- "The Trials of Dan and Dave", 30 for 30 Podcasts (2017) 53m43s.

= Dan & Dave =

Advertising campaign

Dan & Dave was an advertising and merchandising campaign by American shoe manufacturer Reebok during the build-up to the 1992 Summer Olympics in Barcelona. The promotion was meant to generate excitement and support for the Olympic competition between American decathletes Dan O'Brien and Dave Johnson. However, the campaign had to be modified when O'Brien failed to qualify for the Olympics.

==History==

The campaign began with television commercials aired during Super Bowl XXVI, January 26, 1992. O'Brien and Johnson, though rivals, were favored to win medals in Barcelona, and Reebok, which had recently lost U.S. market share to Nike, was hoping to rebound with their endorsement. The series of television spots featured the same general message: "Who will be the world's greatest athlete - Dan or Dave? To be settled this summer in Barcelona."

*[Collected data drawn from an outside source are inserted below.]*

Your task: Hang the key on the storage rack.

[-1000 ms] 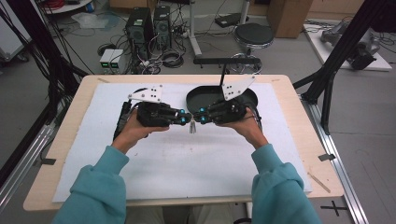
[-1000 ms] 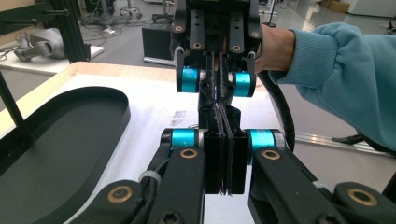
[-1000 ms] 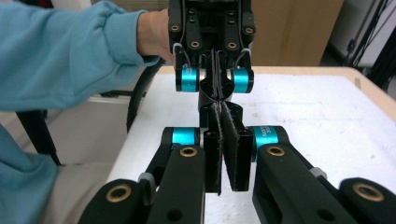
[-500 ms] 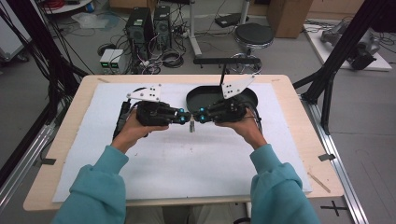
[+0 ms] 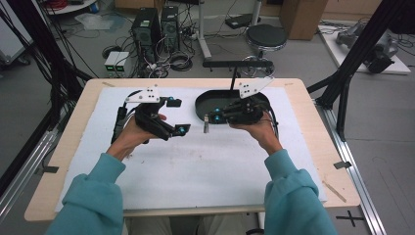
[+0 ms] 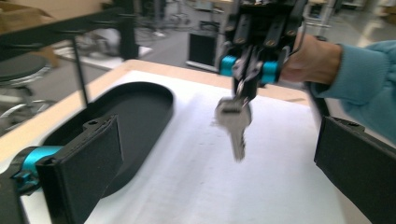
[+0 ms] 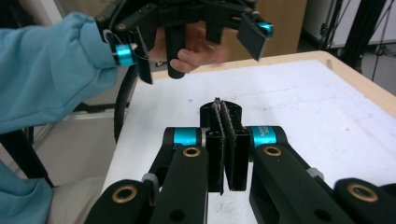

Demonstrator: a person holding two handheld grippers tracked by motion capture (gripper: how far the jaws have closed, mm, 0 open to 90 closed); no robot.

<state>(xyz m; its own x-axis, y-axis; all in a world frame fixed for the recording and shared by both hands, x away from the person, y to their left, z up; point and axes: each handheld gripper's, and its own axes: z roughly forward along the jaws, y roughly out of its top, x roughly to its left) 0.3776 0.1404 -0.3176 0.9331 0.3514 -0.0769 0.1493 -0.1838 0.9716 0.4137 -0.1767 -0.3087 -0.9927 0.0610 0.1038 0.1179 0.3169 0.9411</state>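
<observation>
One key (image 6: 232, 122), one black tray (image 5: 203, 105), two grippers: left (image 5: 177, 116), right (image 5: 209, 118).

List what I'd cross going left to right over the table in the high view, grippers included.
Left gripper, open → small silver metal key hanging from the right gripper → right gripper, shut on the key, in front of the black oval plastic tray.
</observation>
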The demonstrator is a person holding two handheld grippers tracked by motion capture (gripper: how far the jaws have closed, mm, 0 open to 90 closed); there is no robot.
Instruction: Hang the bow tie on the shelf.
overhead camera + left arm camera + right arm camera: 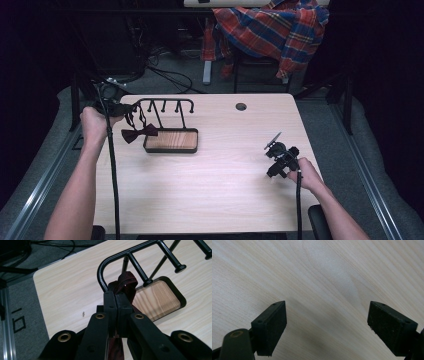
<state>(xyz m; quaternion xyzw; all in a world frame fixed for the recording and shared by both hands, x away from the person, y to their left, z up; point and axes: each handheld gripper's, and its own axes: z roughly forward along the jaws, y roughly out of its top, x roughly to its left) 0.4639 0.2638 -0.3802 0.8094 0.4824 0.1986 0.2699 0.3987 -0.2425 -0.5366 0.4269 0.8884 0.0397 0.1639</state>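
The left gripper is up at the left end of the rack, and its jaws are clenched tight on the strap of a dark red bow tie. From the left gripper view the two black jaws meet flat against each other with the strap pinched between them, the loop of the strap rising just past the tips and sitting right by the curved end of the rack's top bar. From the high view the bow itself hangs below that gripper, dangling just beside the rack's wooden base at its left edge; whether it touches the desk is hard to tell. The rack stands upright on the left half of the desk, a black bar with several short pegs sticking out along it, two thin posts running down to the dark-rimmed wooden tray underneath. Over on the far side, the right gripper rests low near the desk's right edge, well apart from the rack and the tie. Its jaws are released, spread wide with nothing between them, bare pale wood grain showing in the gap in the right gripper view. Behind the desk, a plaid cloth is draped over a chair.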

Reebok's plan went awry five weeks before the Games began, when O'Brien failed to qualify for the American Olympic team by missing the pole vault during the Olympic trials in New Orleans. This resulted in Reebok modifying the television spots to feature Dan cheering Dave on.

==Aftermath==
"Dan & Dave" made O'Brien and Johnson— both unknowns outside the world of track and field—into household names in the United States. The campaign led to both receiving endorsements from other companies, including O'Brien with Nike in 1993. Despite a foot injury, Johnson won a bronze medal in Barcelona. He retired from competition shortly after the Games. O'Brien went on to win a gold medal at the 1996 Summer Olympics in Atlanta. Both were inducted to the Oregon Sports Hall of Fame together in 2005. The "Dan & Dave" ads were parodied by Ryder Trucks with both athletes participating in a mock biathlon where they started a foot race and continued it with a race in rental trucks. In the ads, O'Brien easily completes his reservation at Ryder and continues on in a truck, while a frustrated Johnson is held up at a second-rate truck service.

In June 2017 Johnson and O'Brien were the subjects of and participants in the ESPN Radio 30 for 30 podcast "The Trials of Dan and Dave" about the famous ad campaign and its aftermath.